To limit the runtime memory, use the --mem <size> option.
The default is 1GB:
hvml --mem 65536 run <file>
You can specify the memory size in bytes (default), kilobytes (k), megabytes (m), or gigabytes (g), e.g., --mem 200m.
To compile a program use the compile
argument:
hvml compile <file>
This will output the compiled file to stdout.
Language Syntax
HVM-Lang syntax consists in Terms and Definitions. A Term represents a value, such as a Number, an Application, Function, etc. A Definition points to a Term.
Here we are defining 'two' as the number 2:
two = 2
Numbers can also be written as binary or hexadecimal by using the prefix 0b
and 0x
respectively.
You can use _
as a digit separator, it can be used on large numbers to make them more readable:
decimal = 1194684
binary = 0b100_100_011_101_010_111_100
hexadecimal = 0x123_abc
Currently, the only supported type of machine numbers are unsigned 60-bit integers.
Strings are delimited by "
"
and support Unicode characters.
main = "Hello, 🌎"
A string is desugared to a tuple containing its length and the list of chars. The chars have a tagged lambda with label 'str' for fast concatenation.
(5, λ#str x ('H', ('e', ('l', ('l', ('o', x))))))
Characters are delimited by '
'
and support Unicode escape sequences. They have a numeric value associated with them.
main = '\u4242'
A lambda where the body is the variable x
:
id = λx x
Lambdas can also be defined using @
.
To not bind the value of the lambda to any name, use *
:
True = @t @* t
False = λ* λf f
Applications are enclosed by (
)
.
(λx x λx x λx x)
This term is the same as:
(((λx x) (λx x)) (λx x))
Parentheses around lambdas are optional.
*
can also be used to define an eraser term.
It compiles to an inet
node with only one port that deletes anything that’s plugged into it.
era = *
Operations can handle just 2 terms at time:
some_val = (+ (+ 7 4) (* 2 3))
The current operations include +, -, *, /, %, ==, !=, <, >, <=, >=, &, |, ^, ~, <<, >>
.
A let term binds some value to the next term, in this case (* result 2)
:
let result = (+ 1 2); (* result 2)
It is possible to define tuples:
tup = (2, 2)
And destructuring tuples with let
:
let (x, y) = tup; (+ x y)
Term duplication is done automatically when a variable is used more than once. But it's possible to manually duplicate a term using dup
:
// the number 2 in church encoding using dup.

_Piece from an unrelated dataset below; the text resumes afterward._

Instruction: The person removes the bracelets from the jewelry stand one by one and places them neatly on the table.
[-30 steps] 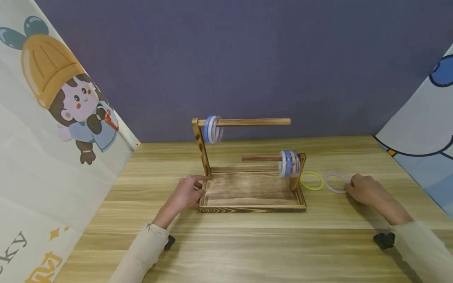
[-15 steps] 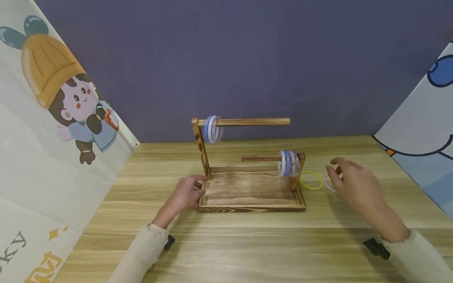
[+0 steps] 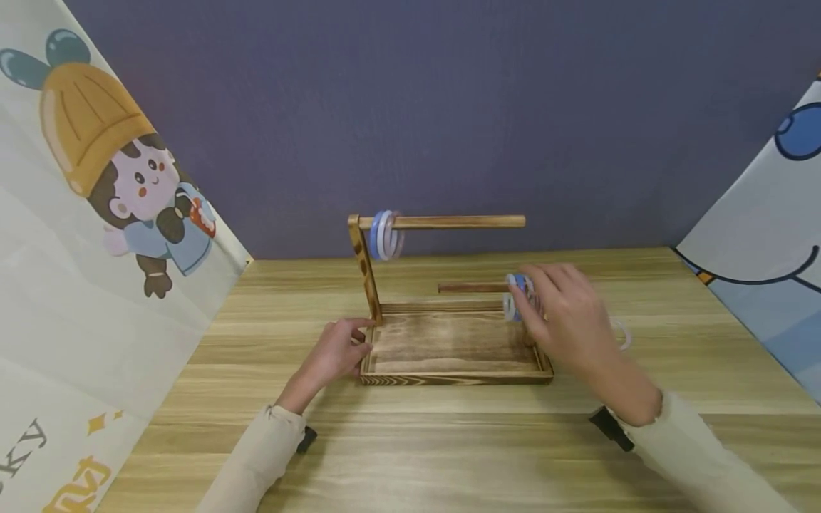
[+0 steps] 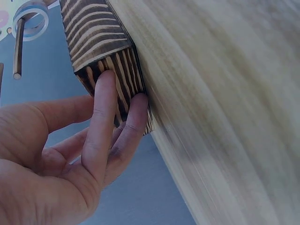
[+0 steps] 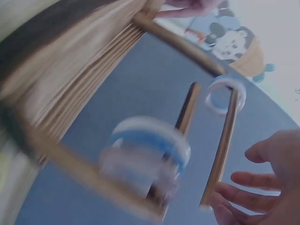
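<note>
A wooden rack (image 3: 457, 380) has a shallow tray base, with a long upper rod (image 3: 462, 222) and a shorter lower rod (image 3: 471, 288). Blue, white and pinkish bangles (image 3: 382, 246) hang at the upper rod's left end. More bangles (image 5: 145, 140), white, blue and pale pink, sit at the lower rod's right end. My left hand (image 3: 336, 349) grips the tray's left edge, two fingertips against its striped end in the left wrist view. My right hand (image 3: 571, 320) overlaps the lower bangles in the head view, its fingers (image 5: 255, 180) spread with nothing between them.
A pale bangle (image 3: 621, 333) lies on the wooden table (image 3: 410, 456) to the right of my right hand, partly covered by it. A dark blue wall (image 3: 410, 128) stands behind. Cartoon-printed panels (image 3: 96, 235) flank the table.
My right hand has left the pale bangle on the table and moved left to the lower rod. It now hides the yellow bangle. My left hand keeps its place on the tray.
</note>
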Demonstrator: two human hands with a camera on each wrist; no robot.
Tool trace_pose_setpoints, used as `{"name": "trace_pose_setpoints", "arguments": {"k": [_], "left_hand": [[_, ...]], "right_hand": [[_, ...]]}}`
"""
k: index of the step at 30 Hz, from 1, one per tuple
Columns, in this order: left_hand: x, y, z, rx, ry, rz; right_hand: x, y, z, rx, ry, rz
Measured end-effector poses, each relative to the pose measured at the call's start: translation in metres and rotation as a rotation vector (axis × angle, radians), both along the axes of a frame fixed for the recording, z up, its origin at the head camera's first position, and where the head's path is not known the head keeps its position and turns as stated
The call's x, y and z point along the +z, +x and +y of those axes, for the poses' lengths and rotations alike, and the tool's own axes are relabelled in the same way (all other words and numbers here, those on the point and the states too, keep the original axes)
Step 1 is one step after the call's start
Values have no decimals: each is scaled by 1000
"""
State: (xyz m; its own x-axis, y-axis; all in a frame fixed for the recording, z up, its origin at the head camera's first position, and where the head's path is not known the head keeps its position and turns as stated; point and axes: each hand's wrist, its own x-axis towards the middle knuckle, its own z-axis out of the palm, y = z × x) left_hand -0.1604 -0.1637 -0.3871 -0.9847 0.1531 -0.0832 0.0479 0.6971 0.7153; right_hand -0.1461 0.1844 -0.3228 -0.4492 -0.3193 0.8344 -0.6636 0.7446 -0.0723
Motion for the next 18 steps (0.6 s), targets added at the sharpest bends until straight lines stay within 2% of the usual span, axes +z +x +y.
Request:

ch2 = λf λx dup f1 f2 = f; (f1 (f2 x))
// the number 3 in church encoding using dup.
ch3 = λf λx dup f0 f1 = f; dup f2 f3 = f0; (f1 (f2 (f3 x)))
A sup
is a superposition of two values, it is defined using curly brackets with two terms inside
sup = {3 7}
Sups can be used anywhere a value is expected, if anything interacts with the superposition, the result is the superposition of that interaction on both the possible values:
mul = λa λb (* a b)
result = (mul 2 5) // returns 10
result_sup = (mul 2 {5 7}) // returns {10 14}
multi_sup = (mul {2 3} {5 7}) // returns {{10 14} {15 21}}
To access both values of a superposition, dups
with labels are needed.
A dup
generally just duplicates the term it points to:
// each dup variable now has a copy of the {1 2} superposition
dup x1 x2 = {1 2}
Both dups
and sups
support labels, that is, a field starting with #
to identify their counterpart:
// here, x1 now contains the value of 1, and x2 the value of 2
dup #i x1 x2 = {#i 1 2}
Due to how dups are compiled, dup tags between two interacting terms should not contain the same label. For example, an application of the church numeral 2 with itself:
c2 = λf λx dup f1 f2 = f; (f1 (f2 x))
main = (c2 c2)
To avoid label collision, HVM-Lang automatically generates new dup labels for each dup in the code. But with cases like the example above, when the interacting dups comes from the same place, the result is an invalid reduction.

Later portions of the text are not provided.